Load Documents¶
Load documents from files, directories, or external systems using LlamaIndex readers with DocumentSource.
Note: DocumentSource is a source step that generates data independently, so flows using it typically require no inputs.
QType YAML¶
steps:
- type: DocumentSource
id: load_docs
reader_module: llama_index.core.SimpleDirectoryReader
args:
input_dir: ./data
required_exts: [".md", ".txt"]
recursive: true
loader_args:
num_workers: 4
outputs:
- document
Explanation¶
- reader_module: Python module path to a class that inherits from
llama_index.core.readers.base.BaseReader(most common:llama_index.core.SimpleDirectoryReader) - args: Arguments passed to the reader class constructor (e.g.,
input_dir,required_exts,recursive,file_extractor) - loader_args: Arguments passed to the reader's
load_data()method (e.g.,num_workersfor parallel processing) - outputs: Variable to store loaded documents (type:
RAGDocument) - DocumentSource fans out, emitting one message per document - Critical distinction: Constructor args configure the reader instance;
load_dataargs control how documents are loaded
Common Reader Modules¶
SimpleDirectoryReader (llama_index.core.SimpleDirectoryReader):
- Constructor args: input_dir, input_files, required_exts, exclude, recursive, file_extractor, file_metadata, encoding
- Loader args: num_workers (parallel processing)
- Supports 15+ file types including PDF, DOCX, CSV, Markdown, images, audio/video
- Full documentation
JSONReader (llama_index.readers.json.JSONReader):
- Constructor args: levels_back, collapse_length, ensure_ascii, is_jsonl, clean_json
- Loader args: input_file, extra_info
- Supports both JSON and JSONL (JSON Lines) formats
- Full documentation
Dynamic Arguments¶
You can pass flow variables as constructor arguments by including them in args. At runtime, QType merges message variables with the configured args:
variables:
- id: data_path
type: text
steps:
- type: DocumentSource
id: load_docs
reader_module: llama_index.core.SimpleDirectoryReader
args:
input_dir: data_path # References variable from message
inputs: [data_path]
Complete Example¶
# Load all markdown files from docs directory using DocumentSource
#
# This example demonstrates using DocumentSource with SimpleDirectoryReader
# to load documents from a local directory with file filtering.

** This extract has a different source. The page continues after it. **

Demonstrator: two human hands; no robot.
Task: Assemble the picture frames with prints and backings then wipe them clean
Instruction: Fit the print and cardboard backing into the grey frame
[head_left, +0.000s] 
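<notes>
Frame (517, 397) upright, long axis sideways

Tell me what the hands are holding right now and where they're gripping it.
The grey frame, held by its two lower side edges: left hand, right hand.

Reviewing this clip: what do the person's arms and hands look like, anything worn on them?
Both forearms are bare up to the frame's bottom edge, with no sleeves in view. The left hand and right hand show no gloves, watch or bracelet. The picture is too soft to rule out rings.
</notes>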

id: load_documents_example
description: Load markdown files from docs directory
flows:
- type: Flow
id: load_md_files
description: Load all markdown files from docs directory
variables:
- id: document
type: RAGDocument
inputs: []
outputs:
- document
steps:
- type: DocumentSource
id: md_docs
reader_module: llama_index.core.SimpleDirectoryReader
args:
input_dir: docs
required_exts: [".md"]
recursive: true
outputs:
- document